Items from a dataset:
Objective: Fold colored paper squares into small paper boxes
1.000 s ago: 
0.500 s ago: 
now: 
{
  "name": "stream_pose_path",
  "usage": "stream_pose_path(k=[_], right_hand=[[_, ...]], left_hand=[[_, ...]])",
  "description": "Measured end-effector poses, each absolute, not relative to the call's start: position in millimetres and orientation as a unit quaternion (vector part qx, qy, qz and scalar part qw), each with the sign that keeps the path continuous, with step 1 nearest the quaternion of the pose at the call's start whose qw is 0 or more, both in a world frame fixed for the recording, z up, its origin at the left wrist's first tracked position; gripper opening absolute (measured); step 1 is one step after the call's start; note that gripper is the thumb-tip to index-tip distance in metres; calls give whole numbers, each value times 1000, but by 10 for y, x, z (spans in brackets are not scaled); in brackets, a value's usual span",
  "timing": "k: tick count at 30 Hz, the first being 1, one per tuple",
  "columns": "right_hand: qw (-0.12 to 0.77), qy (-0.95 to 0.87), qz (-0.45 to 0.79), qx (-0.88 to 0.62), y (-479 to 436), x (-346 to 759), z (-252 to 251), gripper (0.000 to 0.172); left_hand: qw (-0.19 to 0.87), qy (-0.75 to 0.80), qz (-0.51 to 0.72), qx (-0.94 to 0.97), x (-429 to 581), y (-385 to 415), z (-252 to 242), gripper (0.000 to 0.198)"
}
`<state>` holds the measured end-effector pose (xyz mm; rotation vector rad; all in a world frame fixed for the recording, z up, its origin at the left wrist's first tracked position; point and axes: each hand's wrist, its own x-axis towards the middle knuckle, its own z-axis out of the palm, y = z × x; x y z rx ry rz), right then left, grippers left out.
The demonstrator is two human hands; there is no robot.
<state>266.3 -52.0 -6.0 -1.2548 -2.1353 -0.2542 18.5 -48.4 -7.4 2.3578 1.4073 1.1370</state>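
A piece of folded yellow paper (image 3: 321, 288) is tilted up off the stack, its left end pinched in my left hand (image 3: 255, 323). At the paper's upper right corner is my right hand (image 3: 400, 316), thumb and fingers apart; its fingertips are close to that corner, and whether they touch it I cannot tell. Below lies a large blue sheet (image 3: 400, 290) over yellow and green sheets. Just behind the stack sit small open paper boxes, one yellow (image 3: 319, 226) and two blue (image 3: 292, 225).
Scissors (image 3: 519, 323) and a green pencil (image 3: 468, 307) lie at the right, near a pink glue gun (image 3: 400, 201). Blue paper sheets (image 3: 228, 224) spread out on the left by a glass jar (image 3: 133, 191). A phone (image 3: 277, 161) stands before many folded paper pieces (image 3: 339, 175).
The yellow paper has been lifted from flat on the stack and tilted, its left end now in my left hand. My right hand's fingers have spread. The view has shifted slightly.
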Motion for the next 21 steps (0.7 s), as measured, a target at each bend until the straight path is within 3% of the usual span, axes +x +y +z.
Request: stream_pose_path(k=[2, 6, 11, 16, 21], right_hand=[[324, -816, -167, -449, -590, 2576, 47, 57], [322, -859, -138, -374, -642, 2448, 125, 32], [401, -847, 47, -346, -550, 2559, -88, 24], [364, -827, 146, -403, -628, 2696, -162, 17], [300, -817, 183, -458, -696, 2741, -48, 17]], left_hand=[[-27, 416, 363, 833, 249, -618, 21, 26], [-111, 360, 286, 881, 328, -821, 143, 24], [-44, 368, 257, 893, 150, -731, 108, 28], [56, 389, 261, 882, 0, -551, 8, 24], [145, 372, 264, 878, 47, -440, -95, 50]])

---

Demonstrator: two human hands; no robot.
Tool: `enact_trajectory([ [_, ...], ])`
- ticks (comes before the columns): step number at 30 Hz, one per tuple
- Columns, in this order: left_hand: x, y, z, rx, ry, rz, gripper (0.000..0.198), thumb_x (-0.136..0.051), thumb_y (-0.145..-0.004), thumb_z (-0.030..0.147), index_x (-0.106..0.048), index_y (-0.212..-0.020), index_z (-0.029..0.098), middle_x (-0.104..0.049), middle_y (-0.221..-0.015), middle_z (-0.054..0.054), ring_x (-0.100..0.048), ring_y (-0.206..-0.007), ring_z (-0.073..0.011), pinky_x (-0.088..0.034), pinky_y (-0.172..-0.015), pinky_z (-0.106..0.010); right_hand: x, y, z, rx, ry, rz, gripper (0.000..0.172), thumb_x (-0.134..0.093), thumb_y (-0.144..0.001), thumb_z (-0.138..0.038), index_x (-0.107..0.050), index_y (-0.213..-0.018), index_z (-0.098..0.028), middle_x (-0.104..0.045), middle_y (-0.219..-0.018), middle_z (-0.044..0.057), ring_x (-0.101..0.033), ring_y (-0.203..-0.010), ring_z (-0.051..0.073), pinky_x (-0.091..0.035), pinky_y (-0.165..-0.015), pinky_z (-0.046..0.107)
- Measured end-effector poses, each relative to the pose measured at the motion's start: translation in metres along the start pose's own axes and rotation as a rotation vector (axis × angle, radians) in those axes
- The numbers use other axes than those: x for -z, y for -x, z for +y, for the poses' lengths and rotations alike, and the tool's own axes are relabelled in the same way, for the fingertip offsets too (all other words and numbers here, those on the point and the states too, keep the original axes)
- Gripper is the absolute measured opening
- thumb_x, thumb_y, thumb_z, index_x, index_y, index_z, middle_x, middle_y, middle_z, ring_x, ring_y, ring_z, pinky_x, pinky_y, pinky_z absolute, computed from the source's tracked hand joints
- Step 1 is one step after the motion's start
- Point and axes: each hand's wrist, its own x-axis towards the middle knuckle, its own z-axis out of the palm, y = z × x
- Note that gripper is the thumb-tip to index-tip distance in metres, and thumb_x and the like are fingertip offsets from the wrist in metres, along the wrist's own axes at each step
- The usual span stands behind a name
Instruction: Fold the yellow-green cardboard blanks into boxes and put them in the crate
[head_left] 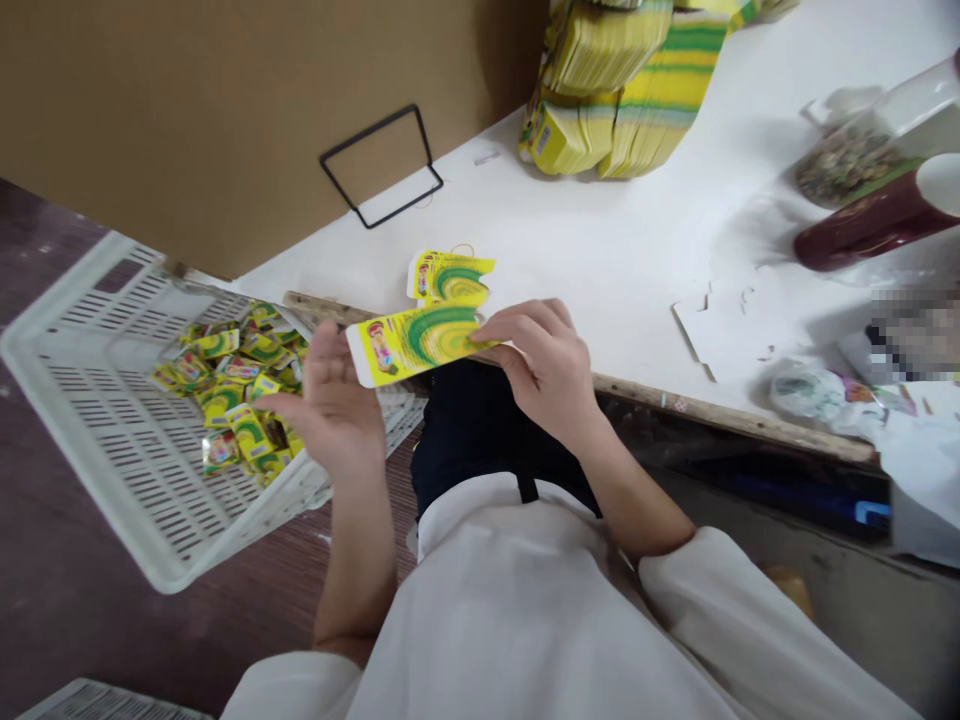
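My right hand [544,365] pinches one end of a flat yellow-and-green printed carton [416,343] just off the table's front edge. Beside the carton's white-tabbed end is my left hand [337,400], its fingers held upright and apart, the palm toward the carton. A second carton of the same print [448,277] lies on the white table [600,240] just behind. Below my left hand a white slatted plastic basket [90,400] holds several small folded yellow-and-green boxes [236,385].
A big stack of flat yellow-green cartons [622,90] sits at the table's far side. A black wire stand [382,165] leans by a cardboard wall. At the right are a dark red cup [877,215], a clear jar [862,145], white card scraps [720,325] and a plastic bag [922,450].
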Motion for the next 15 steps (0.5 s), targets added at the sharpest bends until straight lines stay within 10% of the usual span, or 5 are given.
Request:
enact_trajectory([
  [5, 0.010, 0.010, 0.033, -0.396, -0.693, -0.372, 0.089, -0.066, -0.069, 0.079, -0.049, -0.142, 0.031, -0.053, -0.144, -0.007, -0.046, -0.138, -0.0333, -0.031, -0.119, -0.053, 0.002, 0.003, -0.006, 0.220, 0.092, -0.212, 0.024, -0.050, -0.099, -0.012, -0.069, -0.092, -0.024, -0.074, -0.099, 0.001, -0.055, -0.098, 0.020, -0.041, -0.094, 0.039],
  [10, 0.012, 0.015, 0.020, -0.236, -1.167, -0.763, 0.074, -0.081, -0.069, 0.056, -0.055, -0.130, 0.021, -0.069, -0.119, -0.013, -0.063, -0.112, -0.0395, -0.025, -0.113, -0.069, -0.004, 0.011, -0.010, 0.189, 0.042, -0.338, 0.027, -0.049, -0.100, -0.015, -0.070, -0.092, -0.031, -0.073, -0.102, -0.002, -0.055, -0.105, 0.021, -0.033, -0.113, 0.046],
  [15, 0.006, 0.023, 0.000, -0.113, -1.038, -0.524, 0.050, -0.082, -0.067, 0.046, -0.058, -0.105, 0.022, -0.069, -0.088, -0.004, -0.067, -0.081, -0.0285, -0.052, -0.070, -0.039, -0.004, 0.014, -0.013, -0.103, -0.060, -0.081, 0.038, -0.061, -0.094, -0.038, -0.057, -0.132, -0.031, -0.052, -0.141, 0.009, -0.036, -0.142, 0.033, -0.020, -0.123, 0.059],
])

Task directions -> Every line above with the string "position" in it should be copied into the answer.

Output for this exercise ->
  "description": "Measured end-effector poses, each absolute, not relative to the call's start: position in millimetres and orientation as a unit quaternion (vector part qx, qy, qz and scalar part qw), each with the sign that keeps the path continuous, with step 1 nearest the quaternion of the pose at the call's start whose qw is 0 or more, both in a world frame fixed for the recording, z up, its origin at the left wrist's first tracked position; gripper opening absolute (measured); step 1 is one step after the call's start; note that gripper is the thumb-tip to index-tip distance in metres; calls give whole numbers, each value times 1000, but by 10 for y, x, z (spans in brackets are not scaled); in brackets, a value's usual span",
`<state>` holds the measured end-effector pose (xyz mm; rotation vector rad; all in a world frame fixed for the recording, z up, its origin at the left wrist's first tracked position; point and axes: each hand's wrist, its own x-axis towards the middle knuckle, its own z-axis out of the palm, y = z × x; x y z rx ry rz), right then left, grippers left out.

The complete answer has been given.